I walk down that street as usual. The street where the cafe is, the cafe where she still works. I take a seat at the bus stop opposite the small coffee shop. It's Wednesday, 8 pm, she's working tonight although she'll be getting off soon, her boyfriend will come and pick her up, they'll get into his crappy car and my chest will ache but for now, I'll watch. Watch as she laughs at something her co-worker says, watch as she spills a little coffee onto her hands and awkwardly wipes it away with her apron, watch as she serves customers and is happy. At least one of us is happy.

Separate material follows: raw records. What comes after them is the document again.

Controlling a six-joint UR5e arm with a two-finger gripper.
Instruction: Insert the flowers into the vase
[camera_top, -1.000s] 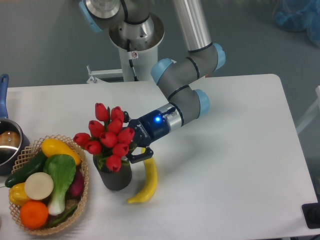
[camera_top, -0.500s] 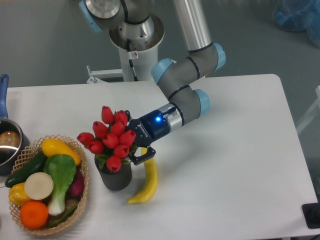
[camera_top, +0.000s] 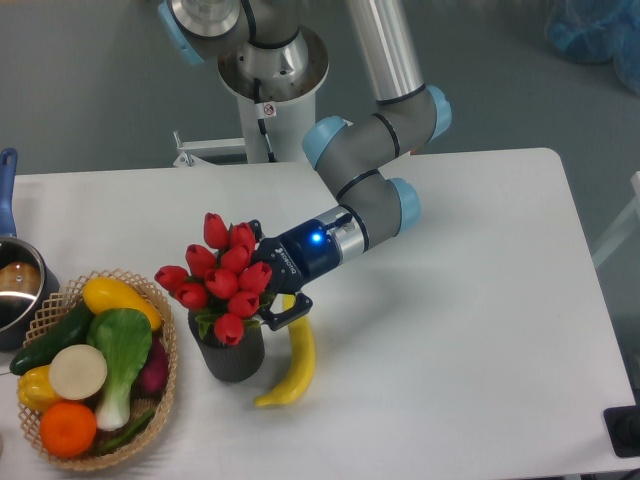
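Note:
The flowers (camera_top: 222, 278), a tight bunch of red tulip buds with green leaves, stand upright in the short dark grey vase (camera_top: 232, 358) near the table's front left. Their stems are hidden inside it. My gripper (camera_top: 272, 270) reaches in from the right, level with the buds. Its jaws are spread, one finger (camera_top: 256, 230) behind the bunch's top and the other finger (camera_top: 288, 308) at its lower right. The gripper is open, with the right side of the bunch lying between the fingers.
A yellow banana (camera_top: 294, 366) lies just right of the vase, under the gripper. A woven basket (camera_top: 160, 400) of vegetables and fruit stands to the left of the vase. A steel pot (camera_top: 14, 290) with a blue handle sits at the left edge.
The bunch has sunk a little and shifted right, settling in the vase. The upper finger has moved outward; the arm itself has barely moved.

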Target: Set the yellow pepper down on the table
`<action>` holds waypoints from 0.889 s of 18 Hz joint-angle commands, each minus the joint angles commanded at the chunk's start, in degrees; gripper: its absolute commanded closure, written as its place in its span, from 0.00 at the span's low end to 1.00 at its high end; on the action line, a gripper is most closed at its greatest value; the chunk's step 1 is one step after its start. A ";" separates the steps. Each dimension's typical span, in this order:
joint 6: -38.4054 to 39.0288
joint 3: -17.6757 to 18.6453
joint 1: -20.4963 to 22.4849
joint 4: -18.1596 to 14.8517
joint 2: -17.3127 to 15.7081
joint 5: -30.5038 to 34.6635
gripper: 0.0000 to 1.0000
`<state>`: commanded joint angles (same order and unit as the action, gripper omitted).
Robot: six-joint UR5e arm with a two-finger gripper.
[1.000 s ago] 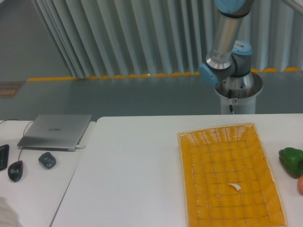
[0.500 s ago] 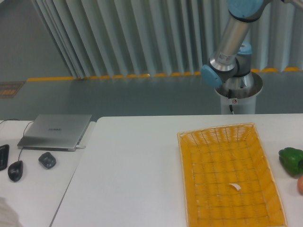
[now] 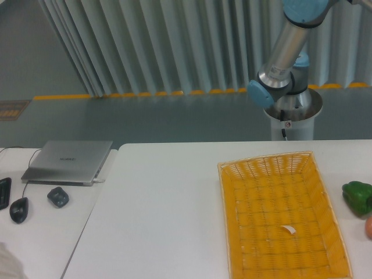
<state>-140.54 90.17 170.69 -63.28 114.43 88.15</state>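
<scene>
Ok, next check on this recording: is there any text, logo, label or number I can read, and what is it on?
None can be read.
Laptop: a faint mark on the grey lid, too blurred to read.
Robot base: a small red and white sticker, too small to read.
Basket: a small white tag inside, with no legible print.

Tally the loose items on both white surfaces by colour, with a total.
Green: 1, pepper
Orange: 2, woven basket, cut-off object at right edge
White: 1, scrap in basket
Grey: 1, laptop
Dark: 3, desk items
Total: 8
</scene>
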 joint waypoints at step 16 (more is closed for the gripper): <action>19.14 0.00 -8.87 -7.21 -8.44 -2.72 0.00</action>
<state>-121.40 90.18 161.82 -70.49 106.00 85.43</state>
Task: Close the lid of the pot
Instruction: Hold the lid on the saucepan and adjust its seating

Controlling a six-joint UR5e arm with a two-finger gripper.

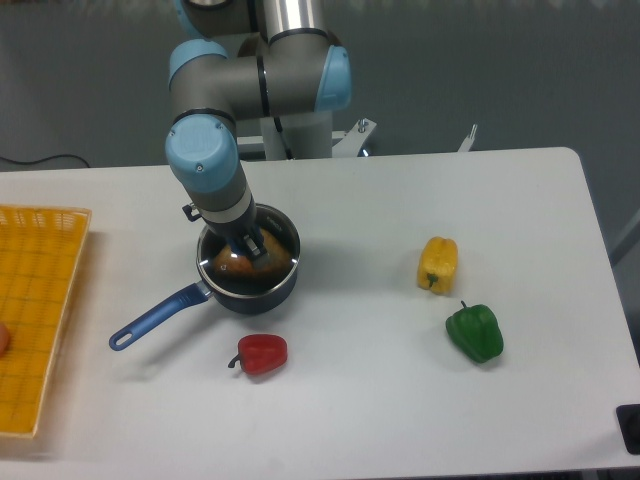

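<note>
The dark pot (262,292) with a long blue handle (160,316) stands on the white table left of centre. The glass lid (232,268) with its thin metal rim lies over the pot's mouth, and something orange shows through the glass. My gripper (251,243) reaches straight down onto the lid's centre. Its dark fingers stand close together where the knob is, and they hide the knob. The arm's wrist covers the back of the pot.
A red pepper (263,353) lies just in front of the pot. A yellow pepper (438,263) and a green pepper (475,332) lie to the right. A yellow basket (35,310) stands at the left edge.
</note>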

This seems weird, I know but it's my way of grieving and weirdly it works. I cannot see her closely but I see her and that matters to me. 

A crappy, 90's vauxhall pulls up outside the shop. The run down car is his weird hipster view on "vintage," but really the car is a load of shit and makes an awful sound when it drives. Her face lights up when she sees him. She hurriedly hangs up her apron and runs toward him and he takes her in his arms. 

Angrily, I stand and storm away. Away from my past until tomorrow, when I'll come back and regret not trying. As I'm walking down the whitening pathway, I notice the flecks of snow dampening my heated, rage face. Not paying attention to what I'm doing, I bump into something, or rather someone. A high pitch squeak emits from her lips as she tumbles to the ground.